タロットカードの意味を効率的に覚えるための学習法
78枚すべてを完璧に暗記しようとすると、多くの方が途中で挫折してしまいます。これまでの取り組みで感じているのは、「覚える」のではなく「理解する」アプローチの方が圧倒的に定着率が高い。ということです。
第1段階(1〜2週間):大アルカナ22枚に集中する。まずは愚者の旅の物語として流れを理解し、各カードのキーワードを1〜2個だけ覚えます。
第2段階(2〜3週間):数字の法則と4つのスートの性質を覚える。この段階で小アルカナの数札40枚の大まかな意味が推測できるようになります。
第3段階(3〜4週間):コートカード16枚の人物像を理解する。ペイジ→ナイト→クイーン→キングの成長段階を4つのスートで展開します。
第4段階(継続):実践を通じて深める。毎日のワンオラクルや、友人・知人へのリーディング練習を重ねることで、教科書的な知識が生きた理解に変わっていきます。
すべてのケースに適用できるわけではありませんが、この段階的なアプローチで学んだ方の多くが、1〜2ヶ月で基本的なリーディングができるようになっています。
手相占いにも通じることですが、占いの学習は「完璧を目指す」よりも「実践しながら深める」方が圧倒的に上達が早いものです。
よくある質問
タロットカードは独学でも読めるようになりますか
はい、独学でも十分に読めるようになります。実際に多くのプロのタロットリーダーが独学からスタートしています。大切なのは、本やネットの情報で意味を暗記するだけでなく、実際にカードに触れて自分なりの感覚を育てていくことです。毎日1枚引きを続けるだけでも、数ヶ月後には驚くほど直感的に読めるようになっていきます。
逆位置は必ず採用しなければいけませんか
いいえ、逆位置を使わないリーディングスタイルも広く認められています。特に初心者のうちは、まず正位置だけで78枚の意味をしっかり理解してから、逆位置を取り入れるという段階的なアプローチがおすすめです。プロの中にも逆位置を使わない方はいらっしゃいます。自分に合ったスタイルを見つけることが大切です。
タロットカードのデッキはどれを選べばいいですか
初心者の方にはウェイト版(ライダーウェイト版)を強くおすすめします。世界で最も普及しているデッキであり、ほとんどの解説書やウェブサイトがこのデッキを基準に書かれています。小アルカナにも絵柄が描かれているため、直感的に意味を読み取りやすいのが最大の利点です。慣れてきたら、マルセイユ版やトート版など他のデッキにも挑戦してみてください。
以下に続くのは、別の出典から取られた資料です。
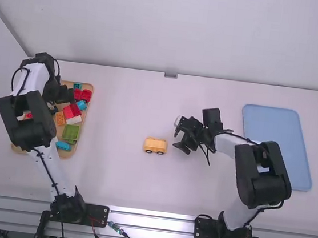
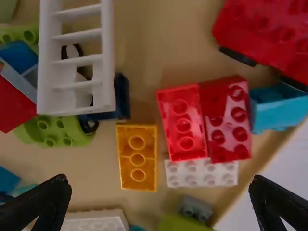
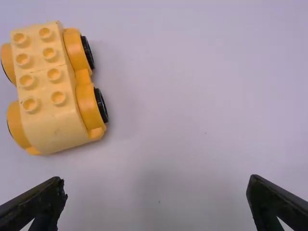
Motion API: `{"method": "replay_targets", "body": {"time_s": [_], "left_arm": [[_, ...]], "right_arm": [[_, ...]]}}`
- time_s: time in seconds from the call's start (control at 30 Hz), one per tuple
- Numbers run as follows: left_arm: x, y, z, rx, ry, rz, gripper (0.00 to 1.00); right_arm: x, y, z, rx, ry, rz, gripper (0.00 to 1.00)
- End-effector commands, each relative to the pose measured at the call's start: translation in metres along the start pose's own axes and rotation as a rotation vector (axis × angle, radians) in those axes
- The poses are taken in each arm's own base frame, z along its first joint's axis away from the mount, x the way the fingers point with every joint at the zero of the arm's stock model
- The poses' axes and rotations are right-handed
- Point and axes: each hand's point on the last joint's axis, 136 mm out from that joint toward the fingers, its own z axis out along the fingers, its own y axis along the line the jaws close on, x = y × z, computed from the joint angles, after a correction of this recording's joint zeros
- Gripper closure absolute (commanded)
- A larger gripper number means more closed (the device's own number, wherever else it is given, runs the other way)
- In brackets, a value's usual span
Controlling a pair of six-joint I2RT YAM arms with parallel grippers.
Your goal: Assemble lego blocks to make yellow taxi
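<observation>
The yellow wheeled base [image 1: 155, 146] stands upright on the table near the middle, studs up. Just to its right is my right gripper [image 1: 179, 134], not touching it. My left gripper [image 1: 63, 94] hangs over the wooden tray [image 1: 90, 101] of blocks. In the left wrist view my left gripper [image 2: 160, 193] is open above an orange-yellow brick [image 2: 137, 158], two red bricks [image 2: 183, 122] and a white brick [image 2: 201, 173]. In the right wrist view my right gripper [image 3: 157, 186] is open and holds nothing, with the yellow wheeled base [image 3: 53, 91] off to one side.
A blue tray [image 1: 276, 147] lies flat beyond the right arm. Crowded in the wooden tray are a white ladder-like piece [image 2: 77, 60], red wheeled pieces [image 2: 267, 36], a teal piece [image 2: 278, 107] and green pieces [image 1: 71, 134].
</observation>
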Motion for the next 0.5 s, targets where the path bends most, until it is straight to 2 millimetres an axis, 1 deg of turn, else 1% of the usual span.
{"method": "replay_targets", "body": {"time_s": [0.0, 0.03, 0.07, 0.13, 0.2, 0.27, 0.47], "left_arm": [[0.014, 0.014, 0.020, -0.042, 0.053, -0.037, 0.01], [0.017, 0.016, 0.028, -0.040, 0.055, -0.048, 0.01], [0.018, 0.016, 0.029, -0.039, 0.056, -0.049, 0.01], [0.020, 0.016, 0.039, -0.019, 0.049, -0.061, 0.01], [0.022, 0.016, 0.042, -0.009, 0.040, -0.068, 0.01], [0.023, 0.016, 0.040, -0.010, 0.019, -0.069, 0.01], [0.025, 0.018, 0.022, -0.013, -0.124, -0.089, 0.01]], "right_arm": [[-0.009, -0.004, -0.004, 0.014, -0.020, -0.016, 0.01], [-0.009, -0.004, -0.004, 0.017, -0.022, -0.018, 0.01], [-0.009, -0.005, -0.004, 0.017, -0.022, -0.018, 0.01], [-0.010, -0.005, -0.004, 0.018, -0.024, -0.020, 0.01], [-0.010, -0.005, -0.004, 0.020, -0.024, -0.021, 0.01], [-0.011, -0.007, -0.004, 0.026, -0.029, -0.026, 0.01], [-0.012, -0.007, -0.004, 0.028, -0.031, -0.028, 0.01]]}}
タロット占いで怖いカードが出たらどうすればいいですか
「死神」「塔」「悪魔」などは見た目のインパクトが強いですが、タロットに「絶対的に悪い」カードは存在しません。「死神」は「変容と再生」、「塔」は「必要な破壊と気づき」、「悪魔」は「束縛に気づくきっかけ」を示しています。怖いと感じるカードほど、実は重要なメッセージを持っていることが多いです。カードを恐れるのではなく、「今の自分に何を伝えようとしているのか」という視点で向き合ってみてください。
タロットカードの意味は覚えた通りに読まなければいけませんか
教科書的な意味はあくまで出発点です。タロットリーディングで最も大切なのは、カードを見た瞬間に湧き上がる自分自身の直感やイメージです。基本的な意味を土台にしつつも、そのとき感じたことを大切にしてください。経験を重ねるほど、カードが「自分だけの言葉」で語りかけてくるようになります。これはタロットの最も魅力的な部分であり、心理テストとは異なる、タロットならではの奥深さです。
まとめ
タロットカード78枚の意味を一覧でご紹介しました。
最初は78枚という数に圧倒されるかもしれませんが、大アルカナの物語の流れ、小アルカナの数字の法則とスートの性質、コートカードの成長段階という3つの軸を理解すれば、一枚一枚を丸暗記する必要はありません。
タロットカードは「正解を当てる道具」ではなく、「自分自身と対話するための鏡」です。
まずは今日、1枚カードを引いてみてください。その1枚との対話が、78枚すべてを理解するための最初の一歩になります。完璧を目指すよりも、カードに触れる時間を少しずつ積み重ねていくことが、タロットと仲良くなる一番の近道です。